Yet, when the SEIU sought precisely such an election in Ohio, it was forced to pull back after facing resistance from the National Nurses Organizing Committee of the CNA. (The CNA is an AFL-CIO affiliate; the SEIU is an affiliate of the rival Change to Win coalition.)


The election was requested by the Catholic Healthcare Partners to cover over 7,000 workers at nine hospitals in the state. The employer had agreed that, after the expected election result, it would recognize the SEIU as the representative of all its employees --- registered nurses as well as all other hospital employees. The SEIU, which had supported the employer’s request, was the one union on the ballot. Since the request for the election was submitted by the employer, neither it nor the SEIU was required to present any evidence that any workers actually sought union representation. Although the proposed NLRB regulation has not yet been adopted, this election would, in effect, have been the kind of consent election which the new regulation contemplates. However, it was not to be.


Everything was all set, but a few days before the scheduled election, organizers from the National Nurses Organizing Committee of the CNA turned up. In literature addressed to nurses the NNOC urged them to vote no. Management, they argued, “gets a sweetheart union that will not focus on issues important to Registered Nurses. CHP [the employer] gets increased profits and inferior RN contracts. The SEIU’s back room deals result in contracts that are among the worst in the nation…. Less than 2% of SEIU’s members are Registered Nurses. SEIU is not a professional nurses union.” Thrown off balance, the SEIU pulled out. On March 11, the day before the voting was scheduled to begin, the election was canceled.
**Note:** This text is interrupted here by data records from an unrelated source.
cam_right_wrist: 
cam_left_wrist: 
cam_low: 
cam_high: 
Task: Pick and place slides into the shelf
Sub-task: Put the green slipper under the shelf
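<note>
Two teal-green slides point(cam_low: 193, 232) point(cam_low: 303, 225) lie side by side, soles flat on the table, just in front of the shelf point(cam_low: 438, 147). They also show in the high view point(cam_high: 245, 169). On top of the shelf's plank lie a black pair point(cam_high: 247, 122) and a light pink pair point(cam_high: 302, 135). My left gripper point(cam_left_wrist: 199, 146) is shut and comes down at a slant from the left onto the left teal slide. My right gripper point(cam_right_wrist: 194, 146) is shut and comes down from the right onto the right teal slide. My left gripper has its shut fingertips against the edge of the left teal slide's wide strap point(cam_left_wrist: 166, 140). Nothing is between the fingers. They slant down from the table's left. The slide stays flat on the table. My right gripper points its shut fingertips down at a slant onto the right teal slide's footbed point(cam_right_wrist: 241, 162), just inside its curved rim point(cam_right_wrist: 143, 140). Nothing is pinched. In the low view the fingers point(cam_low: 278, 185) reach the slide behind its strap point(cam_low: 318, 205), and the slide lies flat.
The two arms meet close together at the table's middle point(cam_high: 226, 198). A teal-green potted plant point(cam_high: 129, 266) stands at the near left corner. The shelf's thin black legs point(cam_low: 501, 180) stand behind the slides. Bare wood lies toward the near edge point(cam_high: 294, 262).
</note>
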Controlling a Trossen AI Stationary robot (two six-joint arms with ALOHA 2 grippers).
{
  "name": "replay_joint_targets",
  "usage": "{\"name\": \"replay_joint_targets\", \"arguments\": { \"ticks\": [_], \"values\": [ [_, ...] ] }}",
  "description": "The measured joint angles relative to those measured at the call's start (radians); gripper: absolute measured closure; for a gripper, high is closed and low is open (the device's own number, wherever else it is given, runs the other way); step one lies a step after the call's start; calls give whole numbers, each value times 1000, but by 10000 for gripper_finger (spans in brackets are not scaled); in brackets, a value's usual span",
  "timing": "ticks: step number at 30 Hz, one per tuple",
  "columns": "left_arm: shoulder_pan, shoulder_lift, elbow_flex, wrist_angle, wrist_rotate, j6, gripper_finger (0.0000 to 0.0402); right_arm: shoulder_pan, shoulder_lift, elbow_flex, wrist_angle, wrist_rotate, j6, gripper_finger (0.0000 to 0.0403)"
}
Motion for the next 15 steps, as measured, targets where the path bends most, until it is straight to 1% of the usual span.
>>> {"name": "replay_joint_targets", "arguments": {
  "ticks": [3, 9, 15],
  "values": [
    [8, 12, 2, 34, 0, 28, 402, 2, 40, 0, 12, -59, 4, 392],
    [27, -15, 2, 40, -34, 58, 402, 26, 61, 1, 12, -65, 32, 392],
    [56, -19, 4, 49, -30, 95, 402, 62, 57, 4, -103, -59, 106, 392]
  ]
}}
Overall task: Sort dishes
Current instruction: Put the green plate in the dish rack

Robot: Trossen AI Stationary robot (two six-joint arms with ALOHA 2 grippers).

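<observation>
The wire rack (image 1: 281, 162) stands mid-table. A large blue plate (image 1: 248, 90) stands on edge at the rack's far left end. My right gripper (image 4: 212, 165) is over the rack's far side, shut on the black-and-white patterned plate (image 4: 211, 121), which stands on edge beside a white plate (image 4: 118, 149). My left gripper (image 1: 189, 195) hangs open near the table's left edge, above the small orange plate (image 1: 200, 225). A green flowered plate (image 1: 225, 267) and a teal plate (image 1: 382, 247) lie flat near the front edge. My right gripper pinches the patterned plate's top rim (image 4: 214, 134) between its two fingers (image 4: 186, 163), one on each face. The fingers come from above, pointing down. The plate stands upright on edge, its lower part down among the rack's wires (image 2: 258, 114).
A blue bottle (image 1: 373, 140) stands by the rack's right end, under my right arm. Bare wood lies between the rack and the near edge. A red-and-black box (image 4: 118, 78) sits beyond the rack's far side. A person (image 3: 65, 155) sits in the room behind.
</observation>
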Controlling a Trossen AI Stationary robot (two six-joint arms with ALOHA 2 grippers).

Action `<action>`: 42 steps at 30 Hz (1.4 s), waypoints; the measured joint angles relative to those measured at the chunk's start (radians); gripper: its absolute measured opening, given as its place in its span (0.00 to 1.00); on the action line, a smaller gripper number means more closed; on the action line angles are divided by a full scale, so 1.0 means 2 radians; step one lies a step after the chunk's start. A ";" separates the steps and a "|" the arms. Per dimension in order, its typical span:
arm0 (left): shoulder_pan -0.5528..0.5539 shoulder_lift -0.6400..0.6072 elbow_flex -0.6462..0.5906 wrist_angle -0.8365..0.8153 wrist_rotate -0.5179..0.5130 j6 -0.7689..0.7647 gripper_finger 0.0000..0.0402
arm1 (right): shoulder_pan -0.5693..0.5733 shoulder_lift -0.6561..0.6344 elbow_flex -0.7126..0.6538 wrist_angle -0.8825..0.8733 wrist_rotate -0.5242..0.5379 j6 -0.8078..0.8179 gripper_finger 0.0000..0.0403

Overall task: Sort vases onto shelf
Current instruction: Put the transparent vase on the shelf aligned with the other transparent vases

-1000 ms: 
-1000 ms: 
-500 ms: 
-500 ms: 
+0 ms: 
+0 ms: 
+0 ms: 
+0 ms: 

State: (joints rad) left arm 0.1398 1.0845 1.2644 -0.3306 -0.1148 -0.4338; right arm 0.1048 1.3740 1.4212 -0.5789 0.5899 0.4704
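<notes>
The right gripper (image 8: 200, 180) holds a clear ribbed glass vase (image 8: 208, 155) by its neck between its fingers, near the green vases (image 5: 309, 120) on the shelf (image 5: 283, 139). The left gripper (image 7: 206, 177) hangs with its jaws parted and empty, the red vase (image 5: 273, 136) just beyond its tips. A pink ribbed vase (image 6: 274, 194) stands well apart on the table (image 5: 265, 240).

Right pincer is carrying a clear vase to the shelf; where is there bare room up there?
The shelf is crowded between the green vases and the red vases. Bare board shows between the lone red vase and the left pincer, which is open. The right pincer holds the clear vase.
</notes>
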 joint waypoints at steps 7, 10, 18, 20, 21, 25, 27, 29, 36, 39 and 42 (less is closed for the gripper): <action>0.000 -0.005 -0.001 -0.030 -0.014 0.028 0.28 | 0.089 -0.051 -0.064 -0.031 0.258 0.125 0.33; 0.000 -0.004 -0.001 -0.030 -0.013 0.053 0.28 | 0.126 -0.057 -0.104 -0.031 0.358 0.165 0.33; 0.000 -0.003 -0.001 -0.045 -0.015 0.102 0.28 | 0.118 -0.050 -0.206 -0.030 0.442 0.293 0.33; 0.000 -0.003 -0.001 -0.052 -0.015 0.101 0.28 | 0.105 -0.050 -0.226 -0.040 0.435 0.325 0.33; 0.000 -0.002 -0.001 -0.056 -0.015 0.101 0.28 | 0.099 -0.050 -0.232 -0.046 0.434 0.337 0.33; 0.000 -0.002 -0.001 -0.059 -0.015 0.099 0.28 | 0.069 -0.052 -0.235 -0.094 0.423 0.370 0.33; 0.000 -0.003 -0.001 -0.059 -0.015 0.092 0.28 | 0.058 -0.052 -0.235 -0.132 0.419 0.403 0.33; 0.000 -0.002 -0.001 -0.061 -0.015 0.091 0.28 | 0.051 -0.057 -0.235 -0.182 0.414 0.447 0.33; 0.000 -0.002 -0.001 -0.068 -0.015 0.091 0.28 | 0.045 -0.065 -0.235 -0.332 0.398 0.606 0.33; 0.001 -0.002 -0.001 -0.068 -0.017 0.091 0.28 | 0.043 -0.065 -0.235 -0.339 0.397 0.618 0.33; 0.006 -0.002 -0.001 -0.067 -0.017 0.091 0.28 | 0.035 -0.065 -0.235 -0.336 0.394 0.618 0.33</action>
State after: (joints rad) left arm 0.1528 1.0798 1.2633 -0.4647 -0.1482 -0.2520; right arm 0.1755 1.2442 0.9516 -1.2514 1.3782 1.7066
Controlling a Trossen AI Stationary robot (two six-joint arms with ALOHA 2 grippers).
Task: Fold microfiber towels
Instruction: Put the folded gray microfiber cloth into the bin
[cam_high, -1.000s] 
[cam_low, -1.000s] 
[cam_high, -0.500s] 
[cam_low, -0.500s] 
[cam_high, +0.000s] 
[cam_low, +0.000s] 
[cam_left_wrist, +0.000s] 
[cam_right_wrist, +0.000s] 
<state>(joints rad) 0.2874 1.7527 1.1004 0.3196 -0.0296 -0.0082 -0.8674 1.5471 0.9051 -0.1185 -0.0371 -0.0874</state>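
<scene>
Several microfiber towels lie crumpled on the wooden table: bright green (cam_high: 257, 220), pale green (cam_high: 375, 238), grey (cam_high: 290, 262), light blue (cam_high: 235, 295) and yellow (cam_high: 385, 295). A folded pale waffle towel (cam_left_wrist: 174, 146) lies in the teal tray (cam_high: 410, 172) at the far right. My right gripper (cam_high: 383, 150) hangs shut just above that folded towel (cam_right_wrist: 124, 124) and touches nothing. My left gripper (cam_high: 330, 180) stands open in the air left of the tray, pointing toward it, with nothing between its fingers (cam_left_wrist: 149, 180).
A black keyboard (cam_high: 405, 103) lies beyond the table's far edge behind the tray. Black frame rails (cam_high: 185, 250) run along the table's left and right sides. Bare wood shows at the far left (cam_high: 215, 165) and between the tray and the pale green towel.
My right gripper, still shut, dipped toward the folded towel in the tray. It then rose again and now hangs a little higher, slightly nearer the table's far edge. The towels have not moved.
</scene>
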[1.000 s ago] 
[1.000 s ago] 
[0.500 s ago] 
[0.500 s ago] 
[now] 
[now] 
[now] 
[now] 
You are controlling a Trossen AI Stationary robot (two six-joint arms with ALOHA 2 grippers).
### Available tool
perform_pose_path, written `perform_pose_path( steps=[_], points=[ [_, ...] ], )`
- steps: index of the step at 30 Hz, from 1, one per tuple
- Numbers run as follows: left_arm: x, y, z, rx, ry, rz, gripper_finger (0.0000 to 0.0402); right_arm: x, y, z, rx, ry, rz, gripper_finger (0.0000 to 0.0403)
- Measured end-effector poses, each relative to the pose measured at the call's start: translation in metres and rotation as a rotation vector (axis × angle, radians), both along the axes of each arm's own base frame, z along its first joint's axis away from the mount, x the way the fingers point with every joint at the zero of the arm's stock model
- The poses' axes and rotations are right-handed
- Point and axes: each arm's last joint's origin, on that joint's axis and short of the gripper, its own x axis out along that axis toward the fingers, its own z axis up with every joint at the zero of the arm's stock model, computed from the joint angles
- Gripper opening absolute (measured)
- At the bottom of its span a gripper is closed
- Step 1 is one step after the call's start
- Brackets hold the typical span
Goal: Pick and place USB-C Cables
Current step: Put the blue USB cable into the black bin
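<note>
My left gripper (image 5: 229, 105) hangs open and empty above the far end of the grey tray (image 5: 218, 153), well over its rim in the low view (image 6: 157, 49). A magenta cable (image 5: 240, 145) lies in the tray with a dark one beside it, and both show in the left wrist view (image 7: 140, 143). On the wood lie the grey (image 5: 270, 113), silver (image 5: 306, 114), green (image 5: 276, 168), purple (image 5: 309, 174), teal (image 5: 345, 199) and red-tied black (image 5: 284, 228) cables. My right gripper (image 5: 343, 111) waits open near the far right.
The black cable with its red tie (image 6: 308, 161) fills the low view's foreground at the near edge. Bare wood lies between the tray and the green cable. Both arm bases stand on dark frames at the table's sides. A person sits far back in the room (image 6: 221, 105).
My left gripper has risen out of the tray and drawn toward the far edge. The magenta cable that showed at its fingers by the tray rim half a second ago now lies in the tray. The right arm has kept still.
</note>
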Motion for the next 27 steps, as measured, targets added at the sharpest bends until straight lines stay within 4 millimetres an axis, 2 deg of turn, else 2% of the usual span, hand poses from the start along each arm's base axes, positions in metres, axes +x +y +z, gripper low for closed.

SEIU President Andy Stern denounced the CNA action as “nothing more than a flimsy cover for out-and-out union busting that we normally see from employers, not organizations that claim to care abut workers.” The SEIU argued that the consent election was the outcome of three years of negotiations with management. “At any time during those three years,” wrote one SEIU nurse, “the CNA could have presented their union, compared themselves to SEIU and asked us to make a choice. But they didn’t.” The CNA replied that if the SEIU had real rank-and-file support, it could not have been scared off by a few leaflets; the SEIU’s withdrawal, it argued, proved that a cozy deal with management was in the making without employees’ support.


Regardless of who was right or wrong in Ohio, this dispute pitted one legitimate union against another, demonstrating that the kind of consent election foreshadowed in the new NLRB proposed regulation may not be as simple as it seems at first glance. On one hand, the NLRB would offer a painless way for a genuine union to gain entry and win over an uninterested workforce to unionism; as Walter Reuther might have put it, to unionize the unorganized. But, on the other hand, there can be dangerous complexities. There is more here than meets the eye.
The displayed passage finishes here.